Crate fractional_index

source ·
Expand description

fractional_index

GitHub Repo stars crates.io docs.rs wokflow state dependency status

This crate implements fractional indexing, a term coined by Figma in their blog post Realtime Editing of Ordered Sequences.

Specifically, this crate provides a type called ZenoIndex. A ZenoIndex acts as a “black box” that has no accessor functions, can only be used by comparing it to another ZenoIndex, and can only be constructed from a default constructor or by reference to an existing ZenoIndex.

This is useful as a key in a BTreeMap when we want to be able to arbitrarily insert or re-order elements in a collection, but don’t actually care what the key is.

For an ordered sequence data structure built atop this implementation, see the List implementation of Aper.

Introduction

Let’s say we want to build a data structure that acts like a list but has fast arbitrary inserts at any point. One way is to start with an ordered key-value store, and assign each value an arbitrary ascending key of some ordered type. However, our ability to perform an insert to an arbitrary position in the list will depend on our ability to construct a key between any two adjacent values.

A naive approach to this is to use a floating-point number as the key. To find a key between two adjacent values, we could average those two values. However, this runs into numerical precision issues where, as the gap between adjacent values becomes smaller, it becomes impossible to find a new value that is strictly between two others. (If you squint, this is like the line-numbering problem that plagued BASIC developers.)

One solution to this is to replace the floats with arbitrary-precision fractions, with which you can always represent a number strictly between two other (non-equal) numbers. Aside from polluting your data structure code with unnecessary arithmatic, the downside is that the room needed to store this representation tends to grow with repeated averaging. This happens in decimal, too: suppose we need to find a value between 0.76 and 0.63. Averaging gives us 0.695, which requires an extra digit to represent than the original two numbers. But for the purpose of ordering, we really just need a number x such that 0.63 < x < 0.76. We would be just as happy to use 0.7, which requires fewer digits than the original numbers to represent.

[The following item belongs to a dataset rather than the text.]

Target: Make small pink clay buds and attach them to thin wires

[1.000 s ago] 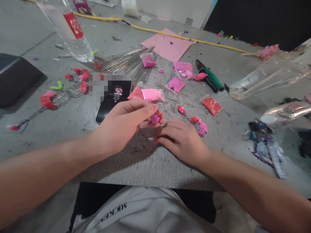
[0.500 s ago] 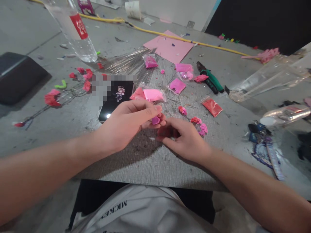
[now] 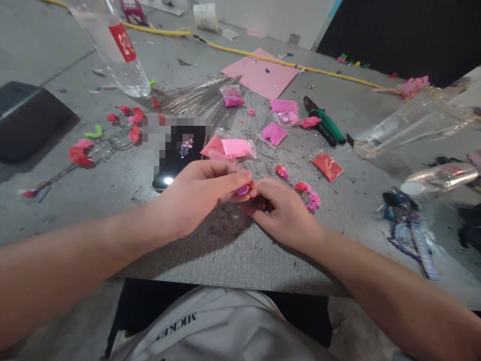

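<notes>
Pinched in my left hand (image 3: 205, 193) is a small lump of purple modelling clay (image 3: 243, 190), low over the grey table. My right hand (image 3: 285, 213) rests on the tabletop with its fingers curled and the tips meeting the left fingers; what they hold, if anything, is hidden. Just beyond lie packets of pink and coral clay (image 3: 236, 148), a magenta clay packet (image 3: 273, 134) and a red clay packet (image 3: 328, 166). Close to the right hand sits a curved wire piece with red and pink clay blossoms (image 3: 312, 198), and a smaller blossom cluster (image 3: 281, 171).
A lit phone (image 3: 184, 150) lies left of centre. Thin metal wires (image 3: 203, 95) spread behind it near pink paper (image 3: 266, 75). Green-handled pliers (image 3: 326, 123) lie to the right. A water bottle (image 3: 128, 65) stands at left; clay-flower branches (image 3: 80, 152) lie below it. A yellow cable (image 3: 244, 49) crosses behind.
My right fingers have shifted slightly up and closer against the left fingertips. My left hand has dipped a little, still pinching the purple clay.
</notes>
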Tool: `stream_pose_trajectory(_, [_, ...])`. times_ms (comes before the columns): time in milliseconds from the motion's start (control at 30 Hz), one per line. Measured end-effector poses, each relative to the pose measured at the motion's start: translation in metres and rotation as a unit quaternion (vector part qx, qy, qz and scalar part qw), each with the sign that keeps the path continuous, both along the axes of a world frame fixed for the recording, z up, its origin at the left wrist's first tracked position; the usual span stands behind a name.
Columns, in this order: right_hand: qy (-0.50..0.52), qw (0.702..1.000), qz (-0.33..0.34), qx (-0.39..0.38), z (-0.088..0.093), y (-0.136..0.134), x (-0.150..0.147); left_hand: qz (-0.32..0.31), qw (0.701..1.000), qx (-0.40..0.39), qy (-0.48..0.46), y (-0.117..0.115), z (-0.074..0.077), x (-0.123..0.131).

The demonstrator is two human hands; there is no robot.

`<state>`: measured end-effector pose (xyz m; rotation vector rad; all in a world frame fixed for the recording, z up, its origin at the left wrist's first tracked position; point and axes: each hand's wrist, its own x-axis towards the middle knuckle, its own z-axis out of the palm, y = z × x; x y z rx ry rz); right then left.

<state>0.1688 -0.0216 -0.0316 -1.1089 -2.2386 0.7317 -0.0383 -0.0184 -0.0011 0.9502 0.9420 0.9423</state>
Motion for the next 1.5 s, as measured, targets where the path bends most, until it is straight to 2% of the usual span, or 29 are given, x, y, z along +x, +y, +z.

At the core of a ZenoIndex is an arbitrary-precision floating-point number, but by limiting the interface to comparisons and providing weaker semantics, the implementation is free to make optimizations akin to the example above (albeit in base-256) in order to optimize for space.

Figma’s post sketches the approach they use, which is based on a string representation of fractional numbers, and some of the implementation details are left up to the reader. This crate attempts to formalize the math behind the approach and provide a clean interface that abstracts the implementation details away from the crate user.

Zeno Index

To differentiate between the concept of fractional indexing and the mathematical implementation used here, I have called the mathematical implementation I used a Zeno index after the philosopher Zeno of Elea, whose dichotomy paradox has fun parallels to the implementation.

This crate exposes the ZenoIndex struct. The things you can do with a ZenoIndex are, by design, very limited:

  • Construct a default ZenoIndex (Default implementation).
  • Given any ZenoIndex, construct another ZenoIndex before or after it.
  • Given any two ZenoIndexes, construct a ZenoIndex between them.
  • Compare two ZenoIndexes for order and equality.
  • Serialize and deserialize using serde (with the serde crate feature, which is enabled by default).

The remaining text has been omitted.